I remember the night I told my best friend that music writing was stupid.

It was a hot August night in Allston, Massachusetts. She was writing a story about Lady Lamb the Beekeeper and I was freaking the fuck out.

Summer of 2011 was the summer we both graduated from journalism school. As befitting recent graduates, we were both going through existential meltdowns. Throughout college, we both took baby steps, usually together, in the direction of music journalism: we co-hosted a late night college radio show, we co-wrote a music blog, we each picked up internships at local alt-weeklies. Music was how we became friends -- we went to shows together, we worshipped at the lyrical altars of "sad dad songwriters" -- Craig Finn, Matt Berninger, John Darnielle, Paul Westerberg. Music had always been a thing that we loved. Now it was becoming a thing we could maybe build careers around.

But it didn't feel quite right.

As I stood in her doorway, sweating in the unventilated hallway that separated her room from mine, I told her that music writing was stupid. I told her that it was downright irresponsible to spend time and effort on music writing when there were so many terrible things in the world that we could be putting our energy towards. I told her that the whole music industry was totally fucked, that it was just a circle jerk of cultural capital and cred-based one-upsmanship dominated by self-congratulatory white men. I told her it was classist and hollow. I told her that there had to be a better use for words than to describe guitar sounds. And when it was clear that I had really hurt her, I jumped on my bike and took off down Harvard Ave.

Biking usually helped me clear my head, but this time it wasn't working. I took a detour from my usual route and headed instead towards another part of town, to meet up with a guy I had been seeing.

--

He met me at a corner and we walked up to a park by his house. Hanging out was always easy - we drank whiskey, lay on the damp summer grass, and talked about music, which was the common thread between our otherwise disparate-seeming lives.
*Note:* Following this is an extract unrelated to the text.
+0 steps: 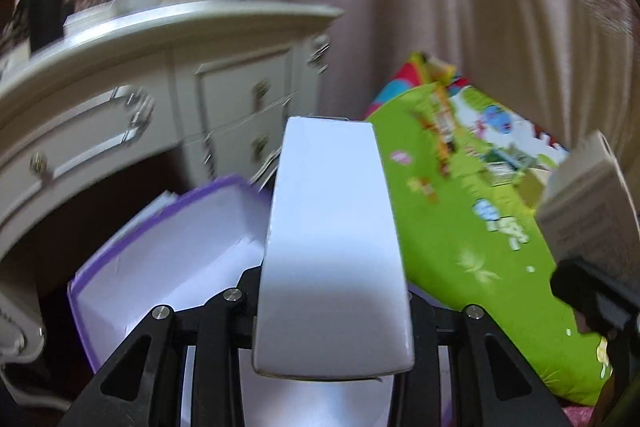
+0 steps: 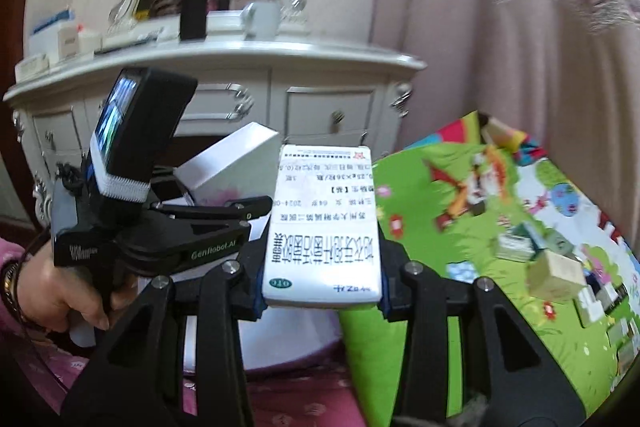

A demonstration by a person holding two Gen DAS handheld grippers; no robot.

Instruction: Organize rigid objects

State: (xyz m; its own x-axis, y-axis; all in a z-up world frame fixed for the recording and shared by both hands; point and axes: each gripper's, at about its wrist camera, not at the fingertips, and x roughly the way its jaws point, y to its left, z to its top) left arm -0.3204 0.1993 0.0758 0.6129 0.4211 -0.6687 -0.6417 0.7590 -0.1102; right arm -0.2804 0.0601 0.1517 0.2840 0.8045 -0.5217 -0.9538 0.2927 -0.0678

I had grown up listening to early aughts pop-punk and was then spending most of my nights at alt-ish indie rock shows. He had grown up listening to nineties hip-hop and was still active in hip-hop world. Our lives followed similar trajectories, but within Boston's genre-segregated music landscape, our scenes rarely crossed paths.

Somehow, that night, we got to talking about the Warped Tour. I told him about how excited I had been to see Rise Against and NOFX, how the first circle pit I had ever seen was at an afternoon Billy Talent set.

He told me that the Warped Tour had a lot of hip-hop roots, and back in the day it was actually pretty hip-hop heavy -- Ice T, Black Eyed Peas, Eminem.

I remembered that the first hip-hop artists I ever got into in a big way were Atmosphere and Sage Francis, both of which came to me via a Warped Tour compilation.

"Maybe the Warped Tour was actually a sort of utopia," I joked, referencing the ridiculous West Side Story nature of our subcultural affiliations. "The only place where hip-hop and punk could live in harmony."

He widened his eyes in mock confusion. "But what about NU-METAL?"

--

Of course, beyond mainstream stereotypes, hip-hop and punk aren't actually that different from each other.

The biggest appeal of punk, for me, had always been the politics.

Cliche as it is, listening to bands like the Clash, Anti-Flag, and Bad Religion was my gateway to learning about globalization, class inequality, and anti-corporate activism long before college courses could fill in the details.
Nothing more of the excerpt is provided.